第二百十八話 帝国からの来賓

「帝国からのお客様?」

「そうだ。アルスとルキアの結婚式に、隣国から皇女が皇帝代理で来ることになる」


 実習生が帰って半月後。

 今日も宰相達と仕事をしていたら、陛下がやってきてとある報告をされた。

 一枚の手紙を持ってきて、帝国からの皇女がくると伝えてきた。

 王国と帝国は友好国なので、王国からも陛下の娘が嫁いでいたりしている。

 

「五日後に入国し、ビアンカの九歳の誕生パーティーにも参加してそのまま結婚式にも参加する」

「続けて行われるので、タイミング良かったですね」


 結婚式は一ヶ月後だが、ビアンカ殿下の誕生パーティーは十日後に行われる。

 誕生パーティーとはいえ王族なので沢山の有力者が集まる。

 そこで、後程我が家で親しい人だけで誕生会を行う予定だ。


「結婚式に参加するが、本音は視察だろう。最近発展している我が国の事も学びたいとも書かれている」

「特別な事はしていないので、可能な範囲でお見せすれば良さそうですね」


 魔法は併用しているけど、特段難しい事はしていないし人力もかなり使っている。

 この辺りは隠す必要もないから、帝国の人に公開しても何も問題はない。


「以前王国にも一度来ていて、エステルと同じ歳だ。不安だがエステルを暫く同伴させる」

「うーん、それは確かに不安です。リンにもお願いしておきます」


 最近特にぐーたらに拍車がかかっているエステルだから、一人ではとても不安だ。

 リンなら大丈夫だと思うので、帰ったら相談しよう。


「ソフィーだね。
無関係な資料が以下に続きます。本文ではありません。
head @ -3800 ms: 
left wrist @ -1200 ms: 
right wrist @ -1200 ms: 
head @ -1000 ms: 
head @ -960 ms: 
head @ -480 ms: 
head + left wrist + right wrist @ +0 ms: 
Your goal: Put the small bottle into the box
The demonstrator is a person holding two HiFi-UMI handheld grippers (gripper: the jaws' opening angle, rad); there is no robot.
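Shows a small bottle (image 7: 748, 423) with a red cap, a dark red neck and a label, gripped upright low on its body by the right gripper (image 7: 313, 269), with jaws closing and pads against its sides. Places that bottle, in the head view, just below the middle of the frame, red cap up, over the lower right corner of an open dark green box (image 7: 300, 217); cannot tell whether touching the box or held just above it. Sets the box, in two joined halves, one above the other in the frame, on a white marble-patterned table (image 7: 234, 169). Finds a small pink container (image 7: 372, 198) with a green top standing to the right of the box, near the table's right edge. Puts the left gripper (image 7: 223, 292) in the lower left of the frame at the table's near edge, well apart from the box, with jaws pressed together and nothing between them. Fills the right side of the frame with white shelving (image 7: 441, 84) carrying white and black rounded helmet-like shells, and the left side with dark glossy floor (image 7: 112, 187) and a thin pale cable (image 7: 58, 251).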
確か五年前に来た覚えがあるよ」


 帰宅して食堂にいたエステルに聞いたら、早速誰だか分かった。

 しかしエステルよ。何回も注意しているけど、最近つまみ食いしすぎではないかい?

 だいぶむっちりしてきたぞ。

 こちらの気持ちを全く気にしないエステルは、最近お気に入りのお煎餅を頬張りながら話を続けた。
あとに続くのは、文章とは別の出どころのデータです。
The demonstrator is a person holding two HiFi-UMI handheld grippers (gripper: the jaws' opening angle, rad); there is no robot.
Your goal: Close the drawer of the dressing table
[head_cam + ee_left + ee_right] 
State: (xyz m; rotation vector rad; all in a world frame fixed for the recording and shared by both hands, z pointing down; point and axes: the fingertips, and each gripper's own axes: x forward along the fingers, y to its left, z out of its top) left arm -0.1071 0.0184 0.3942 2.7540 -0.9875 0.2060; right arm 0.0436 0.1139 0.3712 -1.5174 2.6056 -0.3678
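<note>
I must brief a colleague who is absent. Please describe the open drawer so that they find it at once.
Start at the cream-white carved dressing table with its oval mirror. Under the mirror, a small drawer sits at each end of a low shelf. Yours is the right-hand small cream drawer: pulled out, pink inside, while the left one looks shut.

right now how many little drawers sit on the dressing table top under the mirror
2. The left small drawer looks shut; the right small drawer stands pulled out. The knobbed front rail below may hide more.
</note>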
「見た目は、お姫様って感じだね。ピンク色のふわふわの髪で、笑顔が可愛いっていうか。でも、頭は良かったな」

「私もお会いした事があります。学園に来たときにお話しましたが、とても朗らかな明るい印象でした」


 ここに、リンとフローレンスの二人も会話に参加してきた。

 会ったことがあるなら、こちらも対応がしやすい。

 二人にもサポートをお願いすると、快諾してくれた。


「あっ、フローラ様からエステルに手紙があったんだ」

「お母さんから? なんだろう?」


 手紙を見ているエステルの顔が、だんだんと青くなっていった。

 ガクガクブルブル震えていると思ったら、突然立ち上がった。


「私は二、三日旅に出る!」

「「「は?」」」


 突然何を言い出すかと思ったら、エステルは玄関に向かって走り出した。

 俺達も後を追ったら、玄関ホールで立ち止まっているエステルが。


「ふふふ、逃さないわよ」


 そこには、笑顔がとっても素敵なフローラ様が仁王立ちしていた。


「外国の要人と会うのだから、綺麗な姿でお会いしないとね」

「あわわわわ」


 ガシッとエステルの襟首をつかんだフローラ様は、俺達にニッコリ笑いかけた。

 

「エステルを王城でお預かりしますね。皇女がこられる前にはお返ししますから」

「どうぞどうぞ」


 そのままエステルは、フローラ様に引きずられながら馬車に乗せられた。

 きっと王城に着けば、フローラ様によるブートキャンプが行われるであろう。

 俺達はエステルが間違いなく痩せると信じて、遠ざかる馬車を見送っていた。